Following Burgess came Craffey, who was arguing for the negative. He too started with a statement of values, claiming that the reason out-of-state students should not vote here is because they are not full time residents, and thus do not pay taxes and are not invested in local issues. He continued on to note that if the mail-in ballot system is safe and secure, then there is no need for out-of-state voters to dilute local votes when they can easily cast an absentee ballot instead. He also argued that it is constitutional for the law to require residency in order for students to vote, citing a quote from Governor Sununu claiming that this too would prevent out-of-state votes from skewing state results. During the cross-examination, he elucidated that the legislation in question was a Republican-lead effort, that generally speaking, college students tend to vote Democrat, and that there are not similar restrictions on other citizens, such as seniors and those who leave the state during the winter months.
Up next was Monahan, who was also arguing for the affirmative. She initiated her rebuttal by noting that while absentee ballots are an option, state Republicans have been attempting to pass legislation that would repress absentee voting. She also argued that while college students may not live here year round, they spend a significant amount of time here, are heavily involved in local communities, and are affected by local laws, such as Marijuana legislation, claiming that this shows the laws are aimed at college students, since they do not affect other individuals who leave for long periods of time. Furthermore, she argued that while Republicans claim the law is fair, it is actually just an attempt to restrict Democratic voters. Finally, she noted that most laws can be changed according to size, and that while her opponents claim that colleges are too small to have their own voting centers, many college campuses have populations equal to or larger than many of the towns in New Hampshire, which do have their own polling stations.
Lastly was Crane, who concluded the negative. He began by stating that partisan voting is also an issue, but just because the bill is Republican led does not mean it cannot also be right.
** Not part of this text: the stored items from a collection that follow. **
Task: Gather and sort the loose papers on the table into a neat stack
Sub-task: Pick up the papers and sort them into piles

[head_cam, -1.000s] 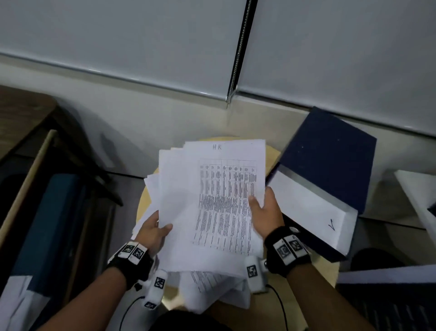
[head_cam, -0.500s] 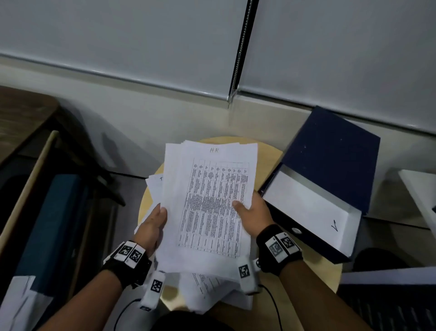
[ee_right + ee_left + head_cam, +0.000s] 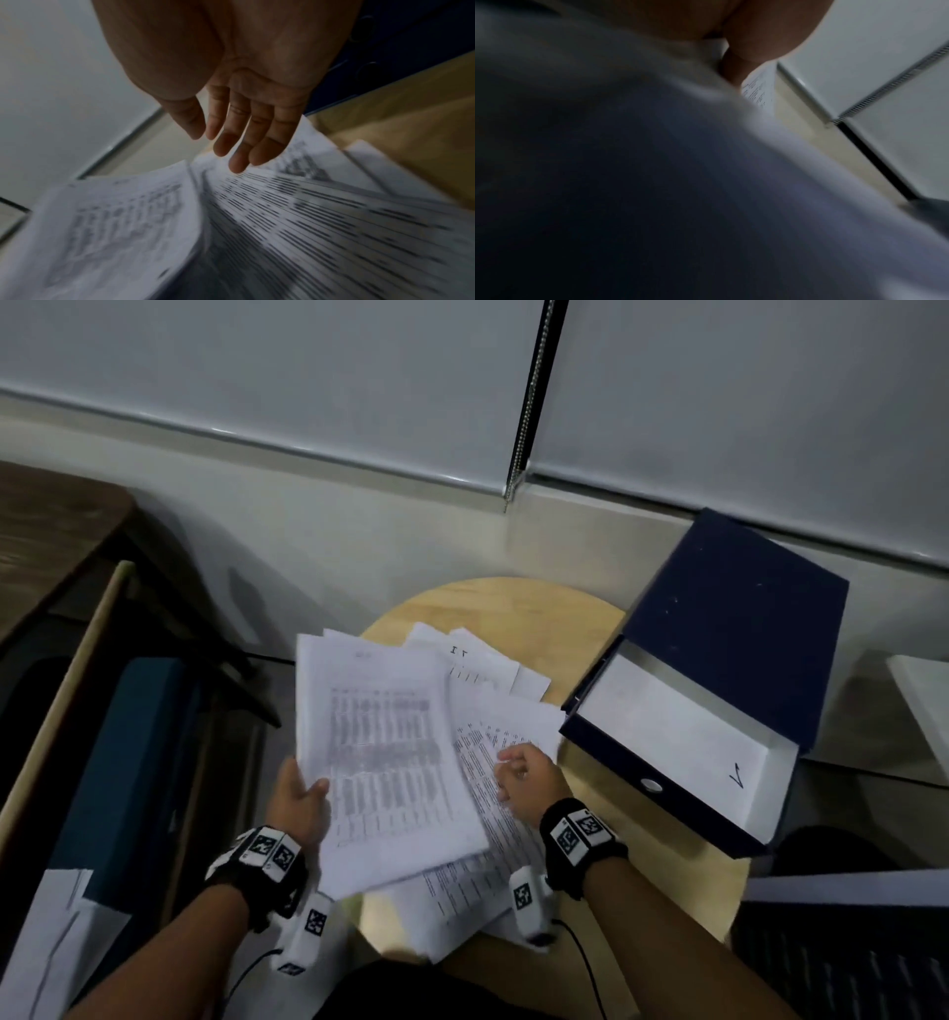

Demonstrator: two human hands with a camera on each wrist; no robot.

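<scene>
A big dark blue folder (image 3: 719, 660) lies open, partly on the right edge of the round wooden desk (image 3: 518, 613). White blinds (image 3: 308, 377) hang behind.

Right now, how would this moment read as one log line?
left hand: holds paper bundle | right hand: open, over loose sheets | stack: unfinished

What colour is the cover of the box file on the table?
Dark navy blue; the box file shows best in the head view, with a white label on its spine.

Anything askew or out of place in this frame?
Yes: the loose papers lie fanned at mixed angles on the round table, some overhanging its near edge. The left hand holds a tilted bundle.
</scene>
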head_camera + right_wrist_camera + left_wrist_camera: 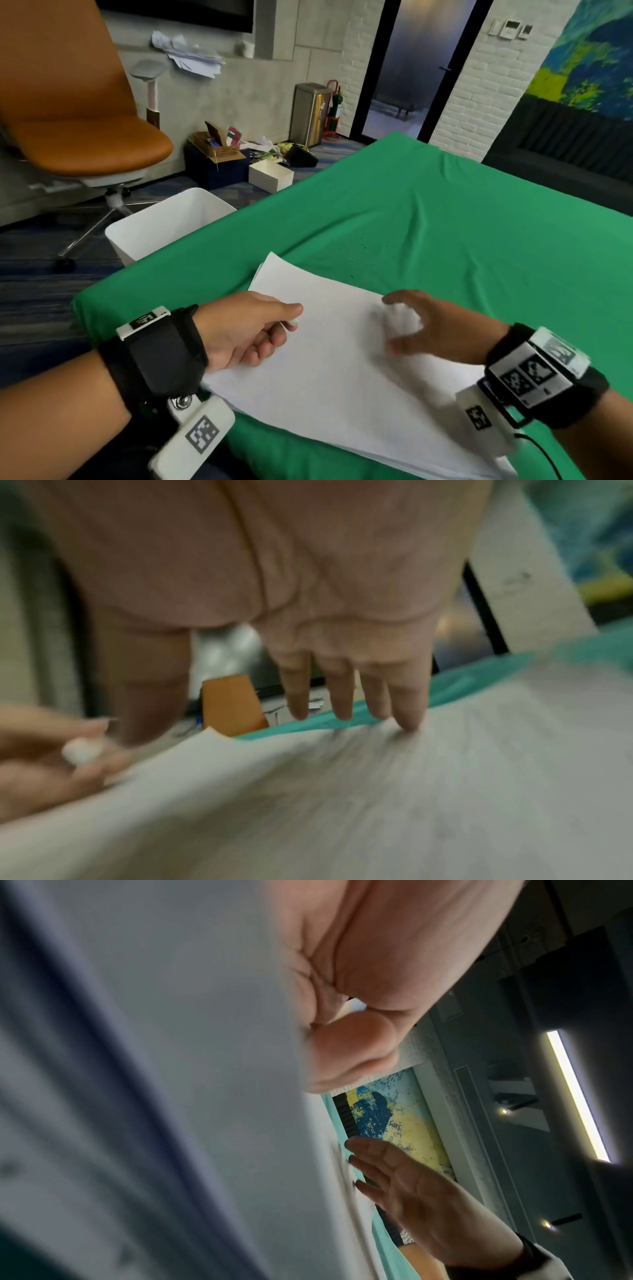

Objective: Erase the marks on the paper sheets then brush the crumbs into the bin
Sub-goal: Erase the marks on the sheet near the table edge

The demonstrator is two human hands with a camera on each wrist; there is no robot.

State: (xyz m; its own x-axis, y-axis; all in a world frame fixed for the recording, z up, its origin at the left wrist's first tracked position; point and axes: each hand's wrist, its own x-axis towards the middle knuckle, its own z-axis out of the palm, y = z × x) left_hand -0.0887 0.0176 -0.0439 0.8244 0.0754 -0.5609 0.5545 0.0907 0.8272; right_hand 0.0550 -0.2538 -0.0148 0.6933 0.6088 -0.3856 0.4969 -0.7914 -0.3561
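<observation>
On the floor at the left, one white bin [164, 222] stands open just beside the corner of the table's green cloth [445, 219], with one orange chair [78, 113] behind it. The left hand [246, 329] rests on the left edge of the stack of paper sheets [342, 370], whose number I cannot count, its fingers curled round one small white eraser [294, 322]. To the right the one other hand, the right hand [424, 325], is blurred with fingers spread and straight, fingertips [409, 723] touching the top sheet, while a few dark crumbs [359, 246] lie scattered on the cloth beyond the sheets.
</observation>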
He argued that just because rights are guaranteed, it does not mean they are absolute, stating that we do not let children or people from other countries vote, so neither should we let students from other states. He reaffirmed that the law is constitutional, and given that absentee ballots are safe, students can cast absentee votes in good faith. He also noted that it is not the goal to make it easy for out-of-state students to vote, only that they should be able to in some manner, thus also preventing others from coming to New Hampshire and taking advantage of the system to cast votes and sway local politics.
Once both sides had completed their arguments, Professor Trumble returned to give a few final closing remarks and take any questions from the audience. He declared the debate a success and offered a few of his own observations, and concluded the evening.